[Opening DATA PROVIDED section]

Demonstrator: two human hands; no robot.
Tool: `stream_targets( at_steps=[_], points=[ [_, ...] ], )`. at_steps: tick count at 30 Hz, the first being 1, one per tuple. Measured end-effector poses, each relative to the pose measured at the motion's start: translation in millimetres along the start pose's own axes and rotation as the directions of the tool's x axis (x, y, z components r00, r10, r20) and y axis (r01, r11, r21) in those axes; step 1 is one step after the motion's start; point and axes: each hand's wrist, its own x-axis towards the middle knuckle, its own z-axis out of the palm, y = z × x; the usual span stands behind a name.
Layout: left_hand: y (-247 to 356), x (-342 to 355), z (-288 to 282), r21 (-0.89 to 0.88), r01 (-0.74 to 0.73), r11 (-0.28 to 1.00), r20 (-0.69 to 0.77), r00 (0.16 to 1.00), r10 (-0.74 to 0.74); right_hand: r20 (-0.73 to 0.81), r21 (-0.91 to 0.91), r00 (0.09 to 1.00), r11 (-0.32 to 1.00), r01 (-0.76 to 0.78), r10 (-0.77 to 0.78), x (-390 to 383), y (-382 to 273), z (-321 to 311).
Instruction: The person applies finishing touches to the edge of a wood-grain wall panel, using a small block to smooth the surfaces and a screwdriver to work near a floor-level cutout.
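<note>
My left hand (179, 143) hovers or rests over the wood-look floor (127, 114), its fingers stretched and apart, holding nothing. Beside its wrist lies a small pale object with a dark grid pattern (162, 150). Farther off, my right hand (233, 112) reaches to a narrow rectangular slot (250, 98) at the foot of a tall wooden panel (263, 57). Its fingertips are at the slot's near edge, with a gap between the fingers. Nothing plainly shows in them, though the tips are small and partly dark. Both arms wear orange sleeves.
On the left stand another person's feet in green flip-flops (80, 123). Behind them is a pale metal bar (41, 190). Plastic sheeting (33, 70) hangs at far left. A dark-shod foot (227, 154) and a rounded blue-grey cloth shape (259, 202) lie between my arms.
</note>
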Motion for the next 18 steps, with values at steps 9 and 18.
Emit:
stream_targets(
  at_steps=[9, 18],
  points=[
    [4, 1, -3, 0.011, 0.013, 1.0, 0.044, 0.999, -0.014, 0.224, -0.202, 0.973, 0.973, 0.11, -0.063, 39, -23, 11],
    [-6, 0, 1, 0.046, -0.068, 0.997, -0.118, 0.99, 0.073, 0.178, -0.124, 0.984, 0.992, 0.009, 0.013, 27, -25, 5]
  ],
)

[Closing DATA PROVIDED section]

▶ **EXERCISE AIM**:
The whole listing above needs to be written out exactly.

▶ **REPLY**:
Demonstrator: two human hands; no robot.
Tool: `stream_targets( at_steps=[_], points=[ [_, ...] ], )`. at_steps: tick count at 30 Hz, the first being 1, one per tuple. Measured end-effector poses, each relative to the pose measured at the motion's start: translation in millimetres along the start pose's own axes and rotation as the directions of the tool's x axis (x, y, z components r00, r10, r20) and y axis (r01, r11, r21) in those axes; step 1 is one step after the motion's start; point and axes: each hand's wrist, its own x-axis towards the middle knuckle, its own z-axis out of the palm, y = z × x; the usual span stands behind a name.
Layout: left_hand: y (-247 to 356), x (-342 to 355), z (-288 to 282), r21 (-0.89 to 0.88), r01 (-0.74 to 0.73), r11 (-0.28 to 1.00), r20 (-0.69 to 0.77), r00 (0.16 to 1.00), r10 (-0.74 to 0.74); right_hand: r20 (-0.73 to 0.81), r21 (-0.91 to 0.91), r00 (0.09 to 1.00), r11 (-0.32 to 1.00), r01 (-0.76 to 0.78), r10 (-0.77 to 0.78), x (-390 to 383), y (-382 to 273), z (-321 to 311).
Instruction: The person applies finishing touches to the edge of a wood-grain wall panel, using a small block to smooth the surfaces and a screwdriver to work near a floor-level cutout.
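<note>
My left hand (179, 143) hovers or rests over the wood-look floor (127, 114), its fingers stretched and apart, holding nothing. Beside its wrist lies a small pale object with a dark grid pattern (162, 150). Farther off, my right hand (233, 112) reaches to a narrow rectangular slot (250, 98) at the foot of a tall wooden panel (263, 57). Its fingertips are at the slot's near edge, with a gap between the fingers. Nothing plainly shows in them, though the tips are small and partly dark. Both arms wear orange sleeves.
On the left stand another person's feet in green flip-flops (80, 123). Behind them is a pale metal bar (41, 190). Plastic sheeting (33, 70) hangs at far left. A dark-shod foot (227, 154) and a rounded blue-grey cloth shape (259, 202) lie between my arms.
</note>
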Motion for the next 18 steps, with values at steps 9 and 18.
Emit:
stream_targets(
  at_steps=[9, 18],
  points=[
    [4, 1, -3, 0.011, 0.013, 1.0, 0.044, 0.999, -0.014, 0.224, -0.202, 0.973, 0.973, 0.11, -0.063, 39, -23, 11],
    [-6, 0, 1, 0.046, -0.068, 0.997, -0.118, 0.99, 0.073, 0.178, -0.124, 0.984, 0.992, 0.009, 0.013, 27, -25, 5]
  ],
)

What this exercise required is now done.